*TASK ITEM*. In the listing that follows, give every line again exactly and omit the pictures.

*DATA EXCERPT*.

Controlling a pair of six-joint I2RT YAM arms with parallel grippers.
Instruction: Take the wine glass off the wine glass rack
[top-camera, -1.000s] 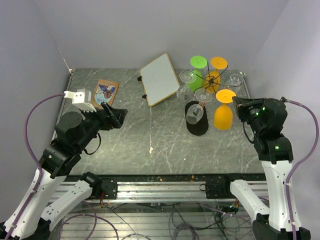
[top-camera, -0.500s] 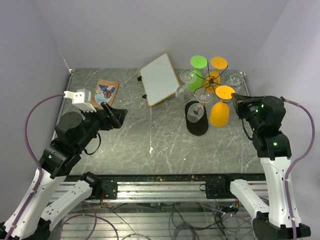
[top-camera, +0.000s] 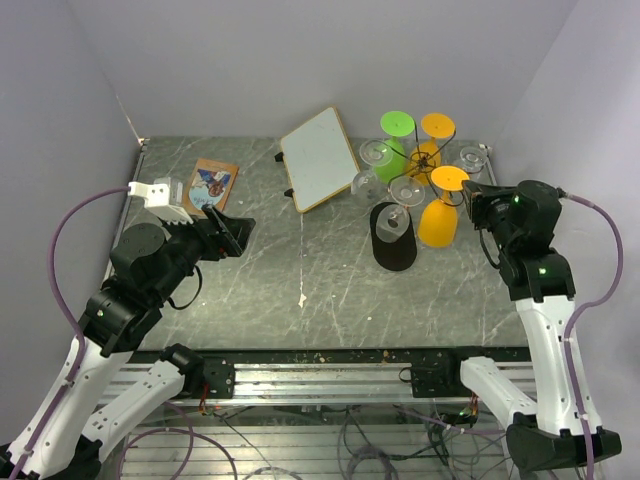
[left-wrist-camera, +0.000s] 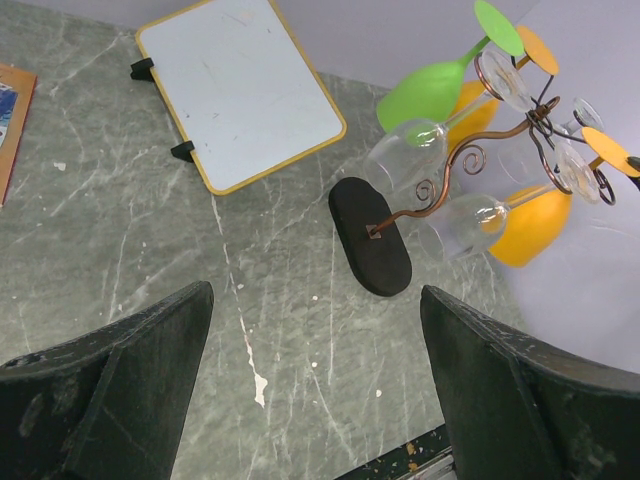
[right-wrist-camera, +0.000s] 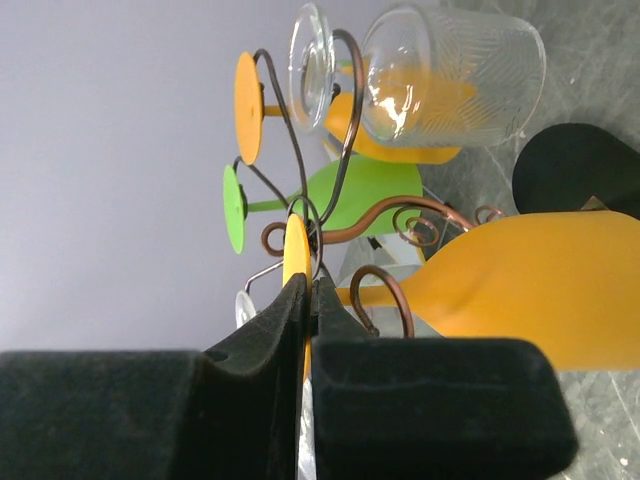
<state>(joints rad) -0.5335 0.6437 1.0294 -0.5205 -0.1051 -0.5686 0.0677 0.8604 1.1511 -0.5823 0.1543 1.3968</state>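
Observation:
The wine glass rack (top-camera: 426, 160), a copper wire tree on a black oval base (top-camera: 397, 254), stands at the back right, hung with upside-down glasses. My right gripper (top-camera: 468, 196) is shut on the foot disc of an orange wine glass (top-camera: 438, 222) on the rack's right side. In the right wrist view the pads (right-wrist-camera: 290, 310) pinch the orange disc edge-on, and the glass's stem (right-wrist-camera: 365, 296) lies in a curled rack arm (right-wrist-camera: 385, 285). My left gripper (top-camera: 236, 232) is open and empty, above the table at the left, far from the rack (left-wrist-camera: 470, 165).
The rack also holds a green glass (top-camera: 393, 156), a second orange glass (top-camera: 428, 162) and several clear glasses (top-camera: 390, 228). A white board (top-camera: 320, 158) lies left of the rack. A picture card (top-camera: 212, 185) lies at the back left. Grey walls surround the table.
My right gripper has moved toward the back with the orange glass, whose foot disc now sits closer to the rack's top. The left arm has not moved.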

*TASK ANSWER*.
Controlling a pair of six-joint I2RT YAM arms with parallel grippers.
Instruction: Take the wine glass off the wine glass rack
[top-camera, -1.000s] 
[top-camera, -0.500s] 
[top-camera, +0.000s] 
[left-wrist-camera, +0.000s] 
[right-wrist-camera, +0.000s] 
<state>(joints rad) -0.5335 0.6437 1.0294 -0.5205 -0.1051 -0.5686 0.0677 0.8604 1.1511 -0.5823 0.1543 1.3968</state>
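Observation:
The wine glass rack (top-camera: 426, 160), a copper wire tree on a black oval base (top-camera: 397, 254), stands at the back right, hung with upside-down glasses. My right gripper (top-camera: 468, 196) is shut on the foot disc of an orange wine glass (top-camera: 438, 222) on the rack's right side. In the right wrist view the pads (right-wrist-camera: 290, 310) pinch the orange disc edge-on, and the glass's stem (right-wrist-camera: 365, 296) lies in a curled rack arm (right-wrist-camera: 385, 285). My left gripper (top-camera: 236, 232) is open and empty, above the table at the left, far from the rack (left-wrist-camera: 470, 165).
The rack also holds a green glass (top-camera: 393, 156), a second orange glass (top-camera: 428, 162) and several clear glasses (top-camera: 390, 228). A white board (top-camera: 320, 158) lies left of the rack. A picture card (top-camera: 212, 185) lies at the back left. Grey walls surround the table.
My right gripper has moved toward the back with the orange glass, whose foot disc now sits closer to the rack's top. The left arm has not moved.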

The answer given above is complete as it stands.